REQUIRED WORK
For this listing, the lines between the one holding "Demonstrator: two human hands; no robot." and the one holding "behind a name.", inclusive, must be set down exactly.

DATA

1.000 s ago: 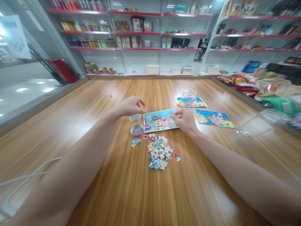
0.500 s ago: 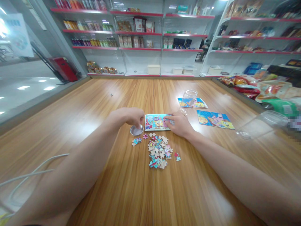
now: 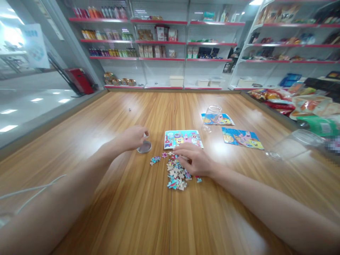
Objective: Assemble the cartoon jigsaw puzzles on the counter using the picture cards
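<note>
My left hand is closed, its fingers curled down at the back rim of a round, shallow metal lid on the table. The fingertips are partly hidden. My right hand hovers over or touches a heap of jigsaw puzzle pieces, fingers stretched and a little apart. Some pieces lie face up in colour, others show plain backs. A small cluster of pieces lies left of the heap. Just behind my right hand is a cartoon picture card, its lower edge partly covered.
Two blue cartoon pictures, one nearer and one farther, lie at the right. A clear jar rests by the farther one; another clear container lies farther right. Snack bags line the right edge. A white cable is at left.
My left hand has moved left, and the metal lid has slid left with it, away from the card. My right hand has left the card and come nearer, over the puzzle pieces.
</note>
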`<state>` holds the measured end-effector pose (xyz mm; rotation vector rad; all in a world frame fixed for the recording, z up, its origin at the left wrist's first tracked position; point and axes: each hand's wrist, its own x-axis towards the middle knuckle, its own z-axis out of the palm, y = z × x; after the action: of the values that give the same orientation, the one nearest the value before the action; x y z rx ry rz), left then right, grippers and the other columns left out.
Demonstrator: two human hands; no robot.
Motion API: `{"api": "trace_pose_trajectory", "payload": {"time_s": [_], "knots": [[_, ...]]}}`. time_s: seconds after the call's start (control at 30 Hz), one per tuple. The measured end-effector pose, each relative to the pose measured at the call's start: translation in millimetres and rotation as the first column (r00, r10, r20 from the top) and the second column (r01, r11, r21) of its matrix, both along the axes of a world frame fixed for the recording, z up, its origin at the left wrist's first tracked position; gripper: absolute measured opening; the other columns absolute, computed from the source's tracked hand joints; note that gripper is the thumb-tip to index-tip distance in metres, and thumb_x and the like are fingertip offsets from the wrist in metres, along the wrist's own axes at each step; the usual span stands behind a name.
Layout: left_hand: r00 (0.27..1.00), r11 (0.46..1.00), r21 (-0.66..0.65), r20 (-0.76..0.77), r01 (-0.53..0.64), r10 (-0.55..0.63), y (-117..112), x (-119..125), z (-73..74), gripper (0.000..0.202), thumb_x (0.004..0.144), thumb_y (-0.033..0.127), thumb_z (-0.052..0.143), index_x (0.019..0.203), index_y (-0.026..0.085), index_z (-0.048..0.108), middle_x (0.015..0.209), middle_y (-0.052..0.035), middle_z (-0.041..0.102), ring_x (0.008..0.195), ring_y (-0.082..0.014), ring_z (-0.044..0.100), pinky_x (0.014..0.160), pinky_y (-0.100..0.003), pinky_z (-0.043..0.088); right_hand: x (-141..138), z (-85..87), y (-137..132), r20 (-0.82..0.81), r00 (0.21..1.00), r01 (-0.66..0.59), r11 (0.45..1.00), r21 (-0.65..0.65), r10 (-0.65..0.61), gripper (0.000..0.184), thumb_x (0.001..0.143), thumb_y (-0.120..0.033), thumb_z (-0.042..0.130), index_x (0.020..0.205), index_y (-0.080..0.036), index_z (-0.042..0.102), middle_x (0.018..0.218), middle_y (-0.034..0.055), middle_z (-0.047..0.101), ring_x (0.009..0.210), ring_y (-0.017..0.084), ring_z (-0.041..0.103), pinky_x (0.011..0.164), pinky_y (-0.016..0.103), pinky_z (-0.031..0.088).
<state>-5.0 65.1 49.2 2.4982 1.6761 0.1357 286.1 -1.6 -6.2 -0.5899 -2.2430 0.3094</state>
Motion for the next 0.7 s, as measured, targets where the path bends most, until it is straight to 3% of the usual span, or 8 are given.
{"api": "trace_pose_trajectory", "payload": {"time_s": [0.07, 0.13, 0.17, 0.27, 0.37, 0.47, 0.57, 0.7], "knots": [[0.994, 0.988, 0.153, 0.107, -0.024, 0.008, -26, 6, -8.8, 0.027, 0.095, 0.025, 0.044, 0.11, 0.017, 0.066, 0.111, -0.0107, 0.068, 0.102, -0.0224, 0.063, 0.092, -0.034, 0.048, 3, -2.3, -10, 0.021, 1.0, 0.021, 0.998, -0.065, -0.02, 0.031, 0.094, -0.02, 0.053, 0.121, -0.018, 0.069, 0.117, 0.0115, 0.074, 0.113, 0.024, 0.067, 0.099, 0.044, 0.054], [0.923, 0.936, 0.348, 0.342, 0.051, -0.177, -57, 18, -23.0, 0.025, 0.099, 0.03, 0.045, 0.111, 0.017, 0.064, 0.114, -0.0112, 0.066, 0.109, -0.0217, 0.062, 0.098, -0.035, 0.05, 11, -1.6, -26, 0.072, 0.996, 0.066, 0.984, -0.164, -0.055, 0.038, 0.097, -0.024, 0.051, 0.133, -0.02, 0.063, 0.127, 0.0114, 0.071, 0.121, 0.024, 0.065, 0.103, 0.046, 0.053], [0.883, 0.917, 0.376, 0.373, 0.137, -0.285, -73, 25, -30.8, 0.026, 0.099, 0.031, 0.047, 0.116, 0.018, 0.062, 0.121, -0.0119, 0.064, 0.117, -0.0222, 0.06, 0.103, -0.036, 0.048, 15, -0.1, -36, 0.112, 0.993, 0.069, 0.977, -0.202, -0.047, 0.042, 0.098, -0.026, 0.05, 0.14, -0.021, 0.058, 0.135, 0.0118, 0.067, 0.127, 0.024, 0.061, 0.107, 0.048, 0.05], [0.844, 0.887, 0.244, 0.289, 0.392, -0.453, -107, 42, -49.9, 0.064, 0.095, 0.047, 0.058, 0.148, 0.015, 0.041, 0.154, -0.018, 0.042, 0.146, -0.0303, 0.038, 0.12, -0.047, 0.036, 22, 5.9, -66, 0.276, 0.961, 0.094, 0.967, -0.238, -0.025, 0.069, 0.097, -0.041, 0.055, 0.158, -0.017, 0.033, 0.159, 0.017, 0.041, 0.148, 0.029, 0.038, 0.12, 0.054, 0.036], [0.855, 0.884, 0.098, 0.227, 0.457, -0.467, -119, 52, -57.0, 0.098, 0.09, 0.061, 0.059, 0.161, 0.011, 0.014, 0.165, -0.0222, 0.02, 0.155, -0.0371, 0.019, 0.124, -0.057, 0.026, 17, 8.4, -81, 0.378, 0.924, 0.146, 0.964, -0.222, -0.052, 0.104, 0.087, -0.064, 0.061, 0.162, -0.007, 0.016, 0.164, 0.0247, 0.021, 0.153, 0.035, 0.022, 0.123, 0.055, 0.029], [0.839, 0.875, 0.05, 0.264, 0.481, -0.476, -118, 56, -54.7, 0.106, 0.085, 0.065, 0.064, 0.161, 0.013, 0.013, 0.166, -0.0226, 0.019, 0.155, -0.0393, 0.019, 0.124, -0.06, 0.026, 7, 6.3, -77, 0.39, 0.919, 0.146, 0.966, -0.211, -0.054, 0.122, 0.077, -0.076, 0.065, 0.161, -0.004, 0.014, 0.164, 0.0275, 0.019, 0.153, 0.039, 0.019, 0.124, 0.057, 0.025], [0.798, 0.872, 0.091, 0.368, 0.481, -0.478, -116, 58, -50.9, 0.092, 0.085, 0.053, 0.069, 0.159, 0.018, 0.026, 0.16, -0.0199, 0.034, 0.149, -0.036, 0.034, 0.121, -0.056, 0.036, 3, 3.1, -69, 0.353, 0.935, 0.133, 0.964, -0.229, -0.045, 0.11, 0.08, -0.065, 0.07, 0.161, -0.008, 0.021, 0.163, 0.0242, 0.028, 0.152, 0.037, 0.026, 0.124, 0.056, 0.028], [0.753, 0.877, 0.158, 0.458, 0.453, -0.472, -118, 58, -51.7, 0.063, 0.088, 0.038, 0.069, 0.146, 0.025, 0.046, 0.143, -0.0155, 0.053, 0.132, -0.0312, 0.052, 0.11, -0.052, 0.049, 9, -1.7, -70, 0.223, 0.973, 0.132, 0.943, -0.305, -0.064, 0.07, 0.092, -0.039, 0.066, 0.154, -0.021, 0.039, 0.154, 0.0157, 0.048, 0.143, 0.03, 0.044, 0.119, 0.053, 0.039]]}}
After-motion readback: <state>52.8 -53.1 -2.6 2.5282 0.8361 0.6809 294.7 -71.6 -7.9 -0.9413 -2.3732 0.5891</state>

SOLVED PROBLEM
Demonstrator: two human hands; no robot.
Motion API: `{"api": "trace_pose_trajectory", "payload": {"time_s": [_], "knots": [[_, ...]]}}`. time_s: seconds after the call's start (control at 30 Hz), one per tuple. The measured end-effector pose, each relative to the pose measured at the call's start: translation in millimetres and rotation as the first column (r00, r10, r20 from the top) and the second column (r01, r11, r21) of its matrix, both along the axes of a world frame fixed for the recording, z up, its origin at the left wrist's first tracked position; gripper: absolute measured opening; the other columns absolute, computed from the source's tracked hand joints; note that gripper is the thumb-tip to index-tip distance in metres, and thumb_x and the like are fingertip offsets from the wrist in metres, along the wrist's own axes at each step; the usual span stands behind a name.

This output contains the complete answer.